This week’s roundup is posted from the London, where your favorite Radical has done six bookshops in 24 hours. The last two were in the company of fellow blogger and Cliopatrician Rachel Leow, of A Historian's Craft, who also led me on a terrific quickie tour of Cambridge University. We stood on a bridge and watched punters on the Cam, and she gave me the inside dope on the punt racket, which has taken a vicious turn lately. On her advice, as we traipsed through the ancient enclosures, I did not step on the grass. This practice is forbidden to all but fellows of the colleges (I have a friend who was reprimanded for walking on the grass the day prior to taking up his fellowship.) You get a real feel for England’s highly advanced visual practices for staking out hierarchy as you walk the long way around these inviting emerald squares of weedless turf. I imagined, for example, a single member of the Cambridge faculty lunging across the green, robe flapping behind and fluffy white hair rising to meet the breeze, even as lesser mortals trudge the periphery to get to the same place -- but more slowly.

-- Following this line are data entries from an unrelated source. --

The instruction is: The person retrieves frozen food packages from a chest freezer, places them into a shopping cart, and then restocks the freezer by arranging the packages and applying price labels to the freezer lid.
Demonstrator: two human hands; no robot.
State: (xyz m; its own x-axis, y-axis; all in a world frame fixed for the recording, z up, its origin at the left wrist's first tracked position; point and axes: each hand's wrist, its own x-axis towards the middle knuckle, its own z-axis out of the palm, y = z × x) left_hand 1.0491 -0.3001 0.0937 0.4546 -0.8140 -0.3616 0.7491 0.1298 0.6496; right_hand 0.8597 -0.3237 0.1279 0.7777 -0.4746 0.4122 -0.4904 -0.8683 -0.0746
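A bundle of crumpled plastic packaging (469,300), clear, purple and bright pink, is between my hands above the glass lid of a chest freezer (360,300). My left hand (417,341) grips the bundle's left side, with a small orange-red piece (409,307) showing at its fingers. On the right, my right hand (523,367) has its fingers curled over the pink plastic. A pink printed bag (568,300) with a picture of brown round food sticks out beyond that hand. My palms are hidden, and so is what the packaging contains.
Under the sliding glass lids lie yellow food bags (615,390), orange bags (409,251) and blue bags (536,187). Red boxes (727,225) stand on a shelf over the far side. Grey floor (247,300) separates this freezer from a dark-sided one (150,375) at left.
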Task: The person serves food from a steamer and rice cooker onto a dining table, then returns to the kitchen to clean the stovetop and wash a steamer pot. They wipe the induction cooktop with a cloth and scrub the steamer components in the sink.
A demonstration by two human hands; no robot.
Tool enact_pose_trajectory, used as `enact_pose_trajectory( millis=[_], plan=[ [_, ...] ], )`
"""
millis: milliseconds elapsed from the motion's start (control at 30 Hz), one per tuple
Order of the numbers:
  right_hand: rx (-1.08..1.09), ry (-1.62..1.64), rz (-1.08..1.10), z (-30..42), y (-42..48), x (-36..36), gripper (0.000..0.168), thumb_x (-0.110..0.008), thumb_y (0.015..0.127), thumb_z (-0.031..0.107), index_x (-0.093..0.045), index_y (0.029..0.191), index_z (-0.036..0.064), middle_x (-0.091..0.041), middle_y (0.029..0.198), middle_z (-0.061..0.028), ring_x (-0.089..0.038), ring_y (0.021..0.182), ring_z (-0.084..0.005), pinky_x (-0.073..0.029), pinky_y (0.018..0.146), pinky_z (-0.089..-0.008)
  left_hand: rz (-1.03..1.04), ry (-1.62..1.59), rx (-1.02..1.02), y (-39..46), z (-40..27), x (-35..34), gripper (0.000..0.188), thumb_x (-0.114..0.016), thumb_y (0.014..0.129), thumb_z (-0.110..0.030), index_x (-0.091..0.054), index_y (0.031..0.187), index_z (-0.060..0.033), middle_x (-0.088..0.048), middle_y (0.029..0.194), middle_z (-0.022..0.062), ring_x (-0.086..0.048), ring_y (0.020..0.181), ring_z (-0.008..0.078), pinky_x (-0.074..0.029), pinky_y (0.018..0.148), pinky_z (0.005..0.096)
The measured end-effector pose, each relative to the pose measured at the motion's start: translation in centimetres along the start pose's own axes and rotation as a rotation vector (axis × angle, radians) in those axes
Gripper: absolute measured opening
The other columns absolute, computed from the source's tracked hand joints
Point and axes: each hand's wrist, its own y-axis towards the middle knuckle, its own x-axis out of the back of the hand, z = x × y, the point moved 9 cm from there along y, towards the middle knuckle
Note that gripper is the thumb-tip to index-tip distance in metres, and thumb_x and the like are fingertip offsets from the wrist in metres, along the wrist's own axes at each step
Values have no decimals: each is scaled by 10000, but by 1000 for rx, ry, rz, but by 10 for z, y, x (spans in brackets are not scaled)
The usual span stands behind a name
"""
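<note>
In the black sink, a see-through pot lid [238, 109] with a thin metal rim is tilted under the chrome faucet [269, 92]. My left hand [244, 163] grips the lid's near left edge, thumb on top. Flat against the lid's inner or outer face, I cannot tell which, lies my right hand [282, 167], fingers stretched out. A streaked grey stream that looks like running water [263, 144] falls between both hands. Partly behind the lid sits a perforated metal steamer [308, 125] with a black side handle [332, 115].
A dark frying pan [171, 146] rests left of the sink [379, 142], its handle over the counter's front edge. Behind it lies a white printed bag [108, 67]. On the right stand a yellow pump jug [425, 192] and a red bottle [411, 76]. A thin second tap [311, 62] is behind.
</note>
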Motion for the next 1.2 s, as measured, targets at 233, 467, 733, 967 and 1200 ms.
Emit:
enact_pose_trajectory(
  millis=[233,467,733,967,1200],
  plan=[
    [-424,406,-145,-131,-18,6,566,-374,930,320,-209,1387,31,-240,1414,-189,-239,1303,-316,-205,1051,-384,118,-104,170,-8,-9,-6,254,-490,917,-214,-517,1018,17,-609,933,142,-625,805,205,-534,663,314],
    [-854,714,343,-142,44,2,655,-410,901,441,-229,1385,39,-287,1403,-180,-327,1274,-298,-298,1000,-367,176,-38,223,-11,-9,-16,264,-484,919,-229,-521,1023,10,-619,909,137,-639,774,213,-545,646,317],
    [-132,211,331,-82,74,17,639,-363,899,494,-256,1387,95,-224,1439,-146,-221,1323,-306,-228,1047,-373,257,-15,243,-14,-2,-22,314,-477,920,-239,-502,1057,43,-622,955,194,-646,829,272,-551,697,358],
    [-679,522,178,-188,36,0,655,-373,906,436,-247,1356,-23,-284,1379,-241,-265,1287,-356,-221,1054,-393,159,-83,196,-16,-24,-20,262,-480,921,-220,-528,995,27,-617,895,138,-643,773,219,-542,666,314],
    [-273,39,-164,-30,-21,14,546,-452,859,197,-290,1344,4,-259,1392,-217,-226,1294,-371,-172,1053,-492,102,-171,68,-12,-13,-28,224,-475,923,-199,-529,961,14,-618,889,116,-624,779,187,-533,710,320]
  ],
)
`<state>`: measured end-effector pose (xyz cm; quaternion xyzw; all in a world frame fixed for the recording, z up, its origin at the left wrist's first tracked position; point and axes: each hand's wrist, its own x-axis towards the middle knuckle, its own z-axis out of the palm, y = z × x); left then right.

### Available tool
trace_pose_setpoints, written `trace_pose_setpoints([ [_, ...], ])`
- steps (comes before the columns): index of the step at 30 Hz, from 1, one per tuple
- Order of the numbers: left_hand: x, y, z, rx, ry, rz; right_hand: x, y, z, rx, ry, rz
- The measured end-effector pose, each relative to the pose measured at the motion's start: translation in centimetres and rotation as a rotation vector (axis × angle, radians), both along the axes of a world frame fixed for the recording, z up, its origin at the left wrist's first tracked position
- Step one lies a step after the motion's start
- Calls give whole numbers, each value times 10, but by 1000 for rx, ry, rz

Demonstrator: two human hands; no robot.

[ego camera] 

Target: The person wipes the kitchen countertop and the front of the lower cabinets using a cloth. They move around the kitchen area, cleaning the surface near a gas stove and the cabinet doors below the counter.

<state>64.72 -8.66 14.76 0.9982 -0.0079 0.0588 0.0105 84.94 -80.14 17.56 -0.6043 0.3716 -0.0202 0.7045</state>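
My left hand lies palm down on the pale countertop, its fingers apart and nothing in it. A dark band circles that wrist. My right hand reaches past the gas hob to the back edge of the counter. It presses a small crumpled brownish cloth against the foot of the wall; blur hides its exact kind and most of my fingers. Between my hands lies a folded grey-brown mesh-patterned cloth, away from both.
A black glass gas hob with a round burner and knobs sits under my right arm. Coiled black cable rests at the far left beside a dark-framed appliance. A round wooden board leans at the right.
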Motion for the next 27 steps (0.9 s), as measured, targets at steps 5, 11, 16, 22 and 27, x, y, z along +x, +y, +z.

While many of the colleges are open to the public, the one I wanted to see – Trinity, built by Henry VIII with proceeds reaped from the dissolution of the monasteries -- is not. But this was no barrier to an escort who may have been emboldened by our delicious vegetarian lunch. “Walk briskly and look like you belong,” she advised. “Try not to stare at the cupola as if it is anything out of the ordinary.” We marched through the gates of Trinity College, strode authoritatively past two bowler-hatted porters stationed there to keep the riff-raff out, took a sharp left past the largest stone cupola I have ever pointedly not looked at, swept by a “Private” sign, and pushed through a centuries-old door into our object, the Wren Chapel.
Ahhhhhhh. It was just as beautiful as I had always imagined. The Wren Library was, unfortunately, closed. They are redoing the electrical systems, which is probably a good thing as it was completed in 1695.
Today wasn’t just a blogger meet-up, of course: we had work to do (aren’t bloggers always working? I’m writing this on a train, for crying out loud.) Watch out for issue 22.4 (winter 2010) of the Journal of Women’s History, where a roundtable featuring May Friedman, Jennifer Ho, Ann Little, and Marilee Lindemann will be introduced by your favorite Radical and commented on by Rachel Leow.
In other news:
Lesbian Garden Alert: The Radical News Service just received news of a great new blog, Grow and Resist. It was described to me as being “about gardening, raising a baby, recipes, canning, anti-toxic households, queer politics, keeping sane, you know, radical Pacific Northwest lesbian stuff.” Well, I was hooked, and you will be too: celebrate women’s history month by adding a few well-written, feminist non-academic blogs to your sidebar, and start with this one. There is a particularly awesome post about building a raised bed with cinderblocks, which is a particularly good idea, since we aren't allowed to use pressure treated wood anymore and everything else rots and falls apart.
And Speaking of Flowers, Did You Know… That when Lynn Hunt was doing the research for her first book, she kept all her index cards in a flowered suitcase that she lugged from pillar to post? This and other delightful writing hints can be found in the most recent essay in the AHA Perspectives monthly feature, “Crafting History.” In How Writing Leads to Thinking, Hunt reveals the sordid truth behind most successful books and articles: there is no one way to do it well. Writing feels like chaos most of the time, and that if you keep working on a book or an article you will finish it eventually.
You hear that? Sending your dissertation to its room will accomplish nothing! Nothing! And finally:
"Little Gels, You Are The Creme De La Creme:" Go here to read a call for "Queer Girls in Class: Lesbian Teachers and Students Tell Their Classroom Stories," to be published by Peter Lang. The anthology "will collect personal narratives by lesbian teachers and students who speak about sexual identity and its effects on the teaching and learning process. The mission of this anthology is to provide, through personal stories, an analysis of how sexuality (specifically, how being a queer woman) can influence classroom dynamics in the high school and university setting." Deadline for Submissions: July 1st, 2010.